If you thought this link was useful, I'd be interested in knowing why.

Remember this?


Somehow found myself watching it a few weeks ago. In it the biggest realisation I had was that I would have been just as likely as the developers at flickr, vimeo etc at punching in `sha1(secret_key + 'foobarbarbaz')` for computing a MAC. Thus began my foray into cryptography. My reading list is a little backlogged but 'Cryptography Engineering' is bubbling its way to the top.

My biggest takeaway so far is to just stay the hell away from crypto, but I work with other developers on big codebases, so I need the knowledge firepower to convince them to stay the hell away from crypto.

That being the case, there wasn't much I wasn't familiar with in the article, but since I'm a crypto newbie it was nice to go over those concepts again.
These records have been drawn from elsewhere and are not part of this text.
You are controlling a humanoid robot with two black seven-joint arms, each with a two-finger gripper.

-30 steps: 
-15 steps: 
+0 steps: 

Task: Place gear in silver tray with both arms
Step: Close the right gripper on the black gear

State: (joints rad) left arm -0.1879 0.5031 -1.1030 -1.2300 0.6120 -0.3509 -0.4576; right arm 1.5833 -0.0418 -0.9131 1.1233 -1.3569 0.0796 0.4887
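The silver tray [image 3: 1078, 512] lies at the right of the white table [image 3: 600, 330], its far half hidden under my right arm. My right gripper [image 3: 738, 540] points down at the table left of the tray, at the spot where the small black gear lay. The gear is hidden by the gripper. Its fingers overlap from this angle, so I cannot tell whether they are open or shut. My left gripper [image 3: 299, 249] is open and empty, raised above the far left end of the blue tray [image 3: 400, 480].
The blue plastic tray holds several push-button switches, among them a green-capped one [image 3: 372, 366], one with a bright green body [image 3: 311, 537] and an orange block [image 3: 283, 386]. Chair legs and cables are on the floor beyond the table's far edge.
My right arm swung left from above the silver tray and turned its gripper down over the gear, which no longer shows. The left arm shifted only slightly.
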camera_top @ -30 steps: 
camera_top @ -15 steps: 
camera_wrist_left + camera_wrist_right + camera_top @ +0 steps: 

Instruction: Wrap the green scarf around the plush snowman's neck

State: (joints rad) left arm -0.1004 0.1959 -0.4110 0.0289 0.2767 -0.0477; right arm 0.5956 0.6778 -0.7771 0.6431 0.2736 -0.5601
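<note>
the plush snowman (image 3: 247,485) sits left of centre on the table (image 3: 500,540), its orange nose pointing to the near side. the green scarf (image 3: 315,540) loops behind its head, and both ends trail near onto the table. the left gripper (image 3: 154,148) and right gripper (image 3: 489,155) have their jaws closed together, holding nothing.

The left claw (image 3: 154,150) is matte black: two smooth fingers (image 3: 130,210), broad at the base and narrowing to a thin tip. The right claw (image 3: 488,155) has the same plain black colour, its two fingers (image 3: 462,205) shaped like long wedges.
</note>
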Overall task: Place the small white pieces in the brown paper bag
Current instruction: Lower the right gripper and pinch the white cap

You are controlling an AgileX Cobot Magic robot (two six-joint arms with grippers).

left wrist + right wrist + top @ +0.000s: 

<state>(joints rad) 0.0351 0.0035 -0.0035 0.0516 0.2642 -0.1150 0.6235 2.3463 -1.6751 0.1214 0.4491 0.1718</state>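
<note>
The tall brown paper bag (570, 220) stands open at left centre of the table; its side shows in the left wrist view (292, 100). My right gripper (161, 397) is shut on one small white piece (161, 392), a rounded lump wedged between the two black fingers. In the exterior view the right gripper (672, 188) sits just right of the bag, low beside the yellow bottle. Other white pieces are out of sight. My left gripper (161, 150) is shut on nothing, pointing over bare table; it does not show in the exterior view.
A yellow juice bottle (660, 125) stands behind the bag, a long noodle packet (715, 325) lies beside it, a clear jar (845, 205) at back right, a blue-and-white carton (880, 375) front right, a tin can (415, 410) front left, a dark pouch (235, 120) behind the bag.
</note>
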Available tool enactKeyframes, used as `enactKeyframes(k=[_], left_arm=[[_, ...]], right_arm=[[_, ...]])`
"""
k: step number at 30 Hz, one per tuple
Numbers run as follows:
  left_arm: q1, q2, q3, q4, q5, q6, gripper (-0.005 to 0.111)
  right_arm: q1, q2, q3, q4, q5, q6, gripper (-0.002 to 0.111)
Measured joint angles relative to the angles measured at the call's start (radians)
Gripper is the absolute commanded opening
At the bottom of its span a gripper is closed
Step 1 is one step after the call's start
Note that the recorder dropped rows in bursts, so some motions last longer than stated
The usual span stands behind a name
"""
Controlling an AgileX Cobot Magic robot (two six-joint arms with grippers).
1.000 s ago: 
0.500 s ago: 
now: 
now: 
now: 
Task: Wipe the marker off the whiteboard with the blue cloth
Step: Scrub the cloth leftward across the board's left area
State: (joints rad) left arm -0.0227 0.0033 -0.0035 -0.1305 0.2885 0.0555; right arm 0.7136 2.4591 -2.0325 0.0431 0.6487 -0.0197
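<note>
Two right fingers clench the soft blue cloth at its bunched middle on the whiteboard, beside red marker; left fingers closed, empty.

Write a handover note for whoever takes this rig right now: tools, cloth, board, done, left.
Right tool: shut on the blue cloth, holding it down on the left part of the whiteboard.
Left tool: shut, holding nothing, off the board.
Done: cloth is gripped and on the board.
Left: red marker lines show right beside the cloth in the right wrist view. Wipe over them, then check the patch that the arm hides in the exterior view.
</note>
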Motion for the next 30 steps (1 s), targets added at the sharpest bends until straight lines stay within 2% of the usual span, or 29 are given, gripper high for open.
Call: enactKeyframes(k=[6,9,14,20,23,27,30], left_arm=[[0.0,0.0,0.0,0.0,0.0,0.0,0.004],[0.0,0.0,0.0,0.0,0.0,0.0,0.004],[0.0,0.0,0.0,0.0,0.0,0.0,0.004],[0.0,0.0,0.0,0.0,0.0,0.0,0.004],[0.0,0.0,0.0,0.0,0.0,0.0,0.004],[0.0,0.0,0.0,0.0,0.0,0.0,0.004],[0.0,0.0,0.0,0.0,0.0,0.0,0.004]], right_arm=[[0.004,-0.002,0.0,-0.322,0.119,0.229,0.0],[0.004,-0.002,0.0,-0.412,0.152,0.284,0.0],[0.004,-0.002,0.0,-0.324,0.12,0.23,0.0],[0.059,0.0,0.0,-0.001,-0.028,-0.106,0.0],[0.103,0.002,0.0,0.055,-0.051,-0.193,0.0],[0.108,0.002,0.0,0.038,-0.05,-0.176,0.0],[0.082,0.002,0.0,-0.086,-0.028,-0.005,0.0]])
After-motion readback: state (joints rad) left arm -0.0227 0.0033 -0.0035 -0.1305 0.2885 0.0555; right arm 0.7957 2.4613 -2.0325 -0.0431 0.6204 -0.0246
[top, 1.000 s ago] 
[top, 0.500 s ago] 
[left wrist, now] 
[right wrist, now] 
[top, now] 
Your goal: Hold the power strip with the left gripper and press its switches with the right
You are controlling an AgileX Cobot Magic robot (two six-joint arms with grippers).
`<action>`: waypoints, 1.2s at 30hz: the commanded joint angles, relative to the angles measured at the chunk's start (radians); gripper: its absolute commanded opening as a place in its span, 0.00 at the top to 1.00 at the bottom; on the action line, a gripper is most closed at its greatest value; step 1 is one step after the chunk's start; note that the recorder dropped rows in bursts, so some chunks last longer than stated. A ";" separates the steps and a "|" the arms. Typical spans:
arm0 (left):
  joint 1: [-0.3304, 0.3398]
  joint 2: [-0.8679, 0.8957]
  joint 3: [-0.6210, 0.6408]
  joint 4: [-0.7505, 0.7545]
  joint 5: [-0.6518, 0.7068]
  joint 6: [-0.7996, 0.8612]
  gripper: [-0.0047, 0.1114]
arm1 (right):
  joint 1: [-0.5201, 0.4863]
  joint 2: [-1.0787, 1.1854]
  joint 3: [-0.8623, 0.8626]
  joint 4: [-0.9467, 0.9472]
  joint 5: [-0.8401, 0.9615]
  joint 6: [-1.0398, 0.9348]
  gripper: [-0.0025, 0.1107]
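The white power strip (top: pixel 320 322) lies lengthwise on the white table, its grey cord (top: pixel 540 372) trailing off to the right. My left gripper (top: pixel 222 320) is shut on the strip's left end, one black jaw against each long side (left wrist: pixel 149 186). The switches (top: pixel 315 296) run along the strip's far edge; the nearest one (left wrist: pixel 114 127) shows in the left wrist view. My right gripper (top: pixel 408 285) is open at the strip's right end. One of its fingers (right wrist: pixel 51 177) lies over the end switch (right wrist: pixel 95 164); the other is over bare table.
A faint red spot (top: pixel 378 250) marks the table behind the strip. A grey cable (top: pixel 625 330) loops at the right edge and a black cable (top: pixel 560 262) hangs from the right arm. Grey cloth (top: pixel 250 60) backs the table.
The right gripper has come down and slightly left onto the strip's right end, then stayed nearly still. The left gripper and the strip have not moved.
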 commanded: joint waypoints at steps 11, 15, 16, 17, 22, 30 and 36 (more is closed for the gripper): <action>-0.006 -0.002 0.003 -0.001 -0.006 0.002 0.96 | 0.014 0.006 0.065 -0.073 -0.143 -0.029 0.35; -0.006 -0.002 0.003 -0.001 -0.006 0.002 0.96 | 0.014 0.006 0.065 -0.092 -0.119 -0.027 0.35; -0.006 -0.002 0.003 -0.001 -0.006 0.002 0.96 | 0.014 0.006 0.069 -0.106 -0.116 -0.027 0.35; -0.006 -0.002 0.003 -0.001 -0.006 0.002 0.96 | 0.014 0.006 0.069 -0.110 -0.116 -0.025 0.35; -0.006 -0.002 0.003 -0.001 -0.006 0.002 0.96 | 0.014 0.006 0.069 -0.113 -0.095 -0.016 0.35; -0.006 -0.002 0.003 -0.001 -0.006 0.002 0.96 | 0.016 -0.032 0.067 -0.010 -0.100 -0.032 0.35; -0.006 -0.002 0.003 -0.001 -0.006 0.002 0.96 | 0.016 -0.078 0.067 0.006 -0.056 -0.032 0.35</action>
I'm interested in knowing why your post implies that its not useful. I would like to know if its worth reading as I've just added it to Read It Later.

EDIT: Please correct me if you didn't mean to come across that way, it's just the last comment on the blog:

> this post is just terrible. i don't understand why people feel the need to learn a tiny bit about a subject, and regurgitate their misunderstandings through blogging. please take it down, you are making the world a worse place.

has made me wary.

I'm asking seriously, not just to make a point.

Not sure what your problem is with the article, it's a basic intro article. Clearly the people that find it useful are the people who do not know the material and don't need to deal with this on a regular basis.

So I'm curious what you do with a basic understanding of, say, the RSA math.

What do you do with a basic understanding of limited-slip differentials, frequency modulation, the Maillard reaction, or any other number of subjects? If you're anything like me, what you do is take joy in understanding a little more about how stuff works, however superficially. And who knows when some grain of knowledge could be a useful inspiration in some seemingly unrelated area where you do have expertise? That happens more often than one might think, especially with mathematics.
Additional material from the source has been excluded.